Task description:
The full listing, returned exactly and free of pictures, is the expected answer.

Supplied data:
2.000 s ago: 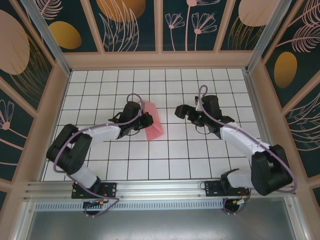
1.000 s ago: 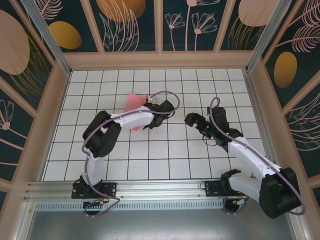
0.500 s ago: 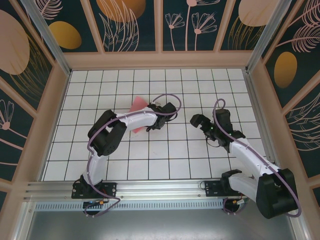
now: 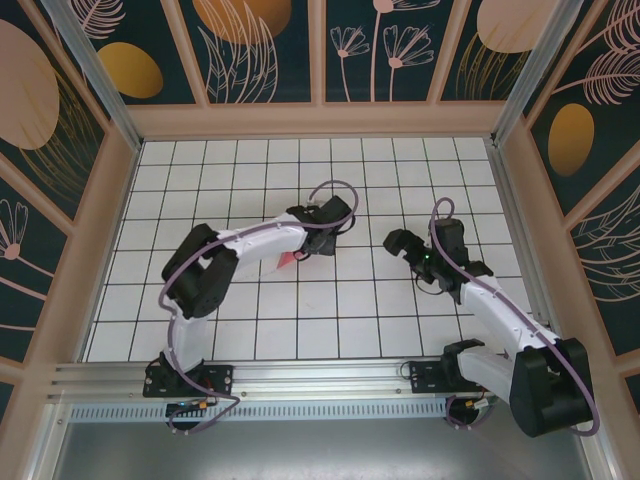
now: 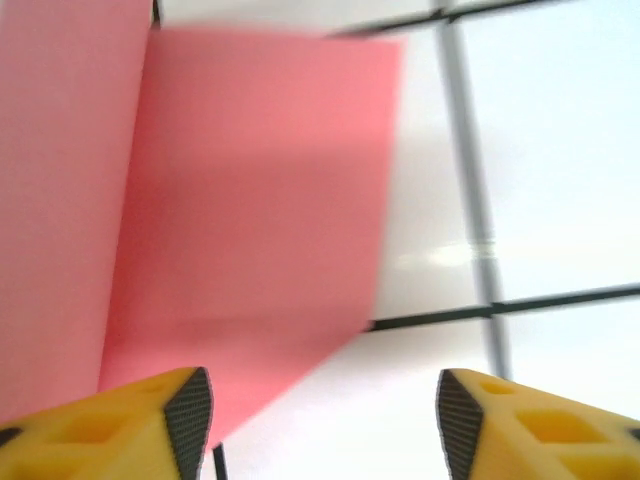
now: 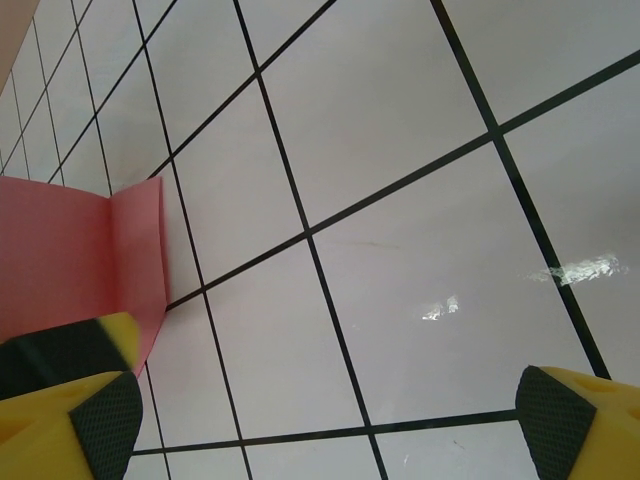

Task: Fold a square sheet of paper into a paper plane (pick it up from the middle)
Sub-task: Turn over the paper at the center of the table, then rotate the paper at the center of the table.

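Sheet of paper [image 5: 250,180] lay near the middle of the white gridded surface [image 4: 300,330]. From above it was mostly hidden under the left forearm, with a pink sliver showing beside the wrist. In the left wrist view it was already creased: one panel lay flat on the tiles and another rose along the left edge, motion-blurred. Left tool [image 5: 320,425] hung just above the sheet's near corner with jaws apart and bare tile between the pads [image 5: 190,415]; nothing was gripped. Right tool [image 4: 400,243] stood off to the right, apart from the paper, spread wide and empty. Its wrist view caught the folded pink edge at far left and bare tile between its fingertips. Judged progress as early to middle: at least one fold was in, but no pointed nose, no slim dart shape and no wings were visible. Nose folds, centre crease and wing folds probably remained. Could not tell how many layers were stacked under the arm.
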`<state>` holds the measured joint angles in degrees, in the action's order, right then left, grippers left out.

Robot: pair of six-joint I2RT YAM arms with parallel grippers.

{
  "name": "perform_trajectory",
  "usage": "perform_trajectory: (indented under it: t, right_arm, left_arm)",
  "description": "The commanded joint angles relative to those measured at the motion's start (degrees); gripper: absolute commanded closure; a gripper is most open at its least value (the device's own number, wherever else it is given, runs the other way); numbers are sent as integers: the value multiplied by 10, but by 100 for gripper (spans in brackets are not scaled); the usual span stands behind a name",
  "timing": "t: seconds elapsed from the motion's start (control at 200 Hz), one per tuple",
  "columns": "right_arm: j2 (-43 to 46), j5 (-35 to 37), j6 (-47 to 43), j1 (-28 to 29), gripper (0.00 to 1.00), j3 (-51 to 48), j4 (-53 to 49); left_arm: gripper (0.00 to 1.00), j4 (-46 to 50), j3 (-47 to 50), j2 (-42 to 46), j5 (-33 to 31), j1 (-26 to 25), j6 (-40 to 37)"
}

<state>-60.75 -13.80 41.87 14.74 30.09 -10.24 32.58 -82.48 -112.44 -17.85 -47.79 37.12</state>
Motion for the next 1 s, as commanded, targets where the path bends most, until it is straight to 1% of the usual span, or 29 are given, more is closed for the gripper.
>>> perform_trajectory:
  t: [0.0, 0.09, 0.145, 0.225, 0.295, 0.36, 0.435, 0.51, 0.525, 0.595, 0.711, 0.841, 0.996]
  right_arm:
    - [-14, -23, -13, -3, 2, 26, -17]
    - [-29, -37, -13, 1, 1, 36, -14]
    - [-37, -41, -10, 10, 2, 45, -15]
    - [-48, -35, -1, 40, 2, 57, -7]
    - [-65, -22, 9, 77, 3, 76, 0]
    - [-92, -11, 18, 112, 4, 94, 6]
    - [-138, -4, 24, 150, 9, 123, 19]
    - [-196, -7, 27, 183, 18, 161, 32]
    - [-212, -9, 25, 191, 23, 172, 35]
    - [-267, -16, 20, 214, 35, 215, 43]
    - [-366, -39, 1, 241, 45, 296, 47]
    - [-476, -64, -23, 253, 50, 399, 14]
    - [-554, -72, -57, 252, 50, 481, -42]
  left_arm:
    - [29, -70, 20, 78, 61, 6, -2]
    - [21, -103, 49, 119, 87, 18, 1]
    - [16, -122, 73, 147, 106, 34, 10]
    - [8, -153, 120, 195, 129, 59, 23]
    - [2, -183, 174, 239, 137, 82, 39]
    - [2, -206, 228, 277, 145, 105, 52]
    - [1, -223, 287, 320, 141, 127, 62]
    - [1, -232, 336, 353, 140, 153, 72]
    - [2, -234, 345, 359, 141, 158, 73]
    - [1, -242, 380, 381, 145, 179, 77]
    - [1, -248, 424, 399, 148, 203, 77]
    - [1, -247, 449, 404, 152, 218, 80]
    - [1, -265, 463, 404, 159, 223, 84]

Output for this task:
2.000 s ago: 
1.000 s ago: 
0.500 s ago: 
now: 
now: 
now: 

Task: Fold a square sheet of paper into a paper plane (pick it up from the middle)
Sub-task: Turn over the paper at the center of the table, then rotate the paper at the center of the table.

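Sheet of paper [image 5: 250,180] lay near the middle of the white gridded surface [image 4: 300,330]. From above it was mostly hidden under the left forearm, with a pink sliver showing beside the wrist. In the left wrist view it was already creased: one panel lay flat on the tiles and another rose along the left edge, motion-blurred. Left tool [image 5: 320,425] hung just above the sheet's near corner with jaws apart and bare tile between the pads [image 5: 190,415]; nothing was gripped. Right tool [image 4: 400,243] stood off to the right, apart from the paper, spread wide and empty. Its wrist view caught the folded pink edge at far left and bare tile between its fingertips. Judged progress as early to middle: at least one fold was in, but no pointed nose, no slim dart shape and no wings were visible. Nose folds, centre crease and wing folds probably remained. Could not tell how many layers were stacked under the arm.
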`<state>` holds the measured joint angles in degrees, in the action's order, right then left, grippers left out.

Robot: pair of six-joint I2RT YAM arms with parallel grippers.

{
  "name": "perform_trajectory",
  "usage": "perform_trajectory: (indented under it: t, right_arm, left_arm)",
  "description": "The commanded joint angles relative to those measured at the motion's start (degrees); gripper: absolute commanded closure; a gripper is most open at its least value (the device's own number, wherever else it is given, runs the other way); numbers are sent as integers: the value multiplied by 10, but by 100 for gripper (spans in brackets are not scaled); the usual span stands behind a name",
  "timing": "t: seconds elapsed from the motion's start (control at 200 Hz), one per tuple",
  "columns": "right_arm: j2 (-43 to 46), j5 (-35 to 37), j6 (-47 to 43), j1 (-28 to 29), gripper (0.00 to 1.00), j3 (-51 to 48), j4 (-53 to 49); left_arm: gripper (0.00 to 1.00), j4 (-46 to 50), j3 (-47 to 50), j2 (-42 to 46), j5 (-33 to 31), j1 (-26 to 25), j6 (-40 to 37)"
}

<state>-60.75 -13.80 41.87 14.74 30.09 -10.24 32.58 -82.48 -112.44 -17.85 -47.79 37.12</state>
Motion for the next 1 s, as commanded, targets where the path bends most, until it is straight to 1% of the usual span, or 29 are given, more is closed for the gripper.
>>> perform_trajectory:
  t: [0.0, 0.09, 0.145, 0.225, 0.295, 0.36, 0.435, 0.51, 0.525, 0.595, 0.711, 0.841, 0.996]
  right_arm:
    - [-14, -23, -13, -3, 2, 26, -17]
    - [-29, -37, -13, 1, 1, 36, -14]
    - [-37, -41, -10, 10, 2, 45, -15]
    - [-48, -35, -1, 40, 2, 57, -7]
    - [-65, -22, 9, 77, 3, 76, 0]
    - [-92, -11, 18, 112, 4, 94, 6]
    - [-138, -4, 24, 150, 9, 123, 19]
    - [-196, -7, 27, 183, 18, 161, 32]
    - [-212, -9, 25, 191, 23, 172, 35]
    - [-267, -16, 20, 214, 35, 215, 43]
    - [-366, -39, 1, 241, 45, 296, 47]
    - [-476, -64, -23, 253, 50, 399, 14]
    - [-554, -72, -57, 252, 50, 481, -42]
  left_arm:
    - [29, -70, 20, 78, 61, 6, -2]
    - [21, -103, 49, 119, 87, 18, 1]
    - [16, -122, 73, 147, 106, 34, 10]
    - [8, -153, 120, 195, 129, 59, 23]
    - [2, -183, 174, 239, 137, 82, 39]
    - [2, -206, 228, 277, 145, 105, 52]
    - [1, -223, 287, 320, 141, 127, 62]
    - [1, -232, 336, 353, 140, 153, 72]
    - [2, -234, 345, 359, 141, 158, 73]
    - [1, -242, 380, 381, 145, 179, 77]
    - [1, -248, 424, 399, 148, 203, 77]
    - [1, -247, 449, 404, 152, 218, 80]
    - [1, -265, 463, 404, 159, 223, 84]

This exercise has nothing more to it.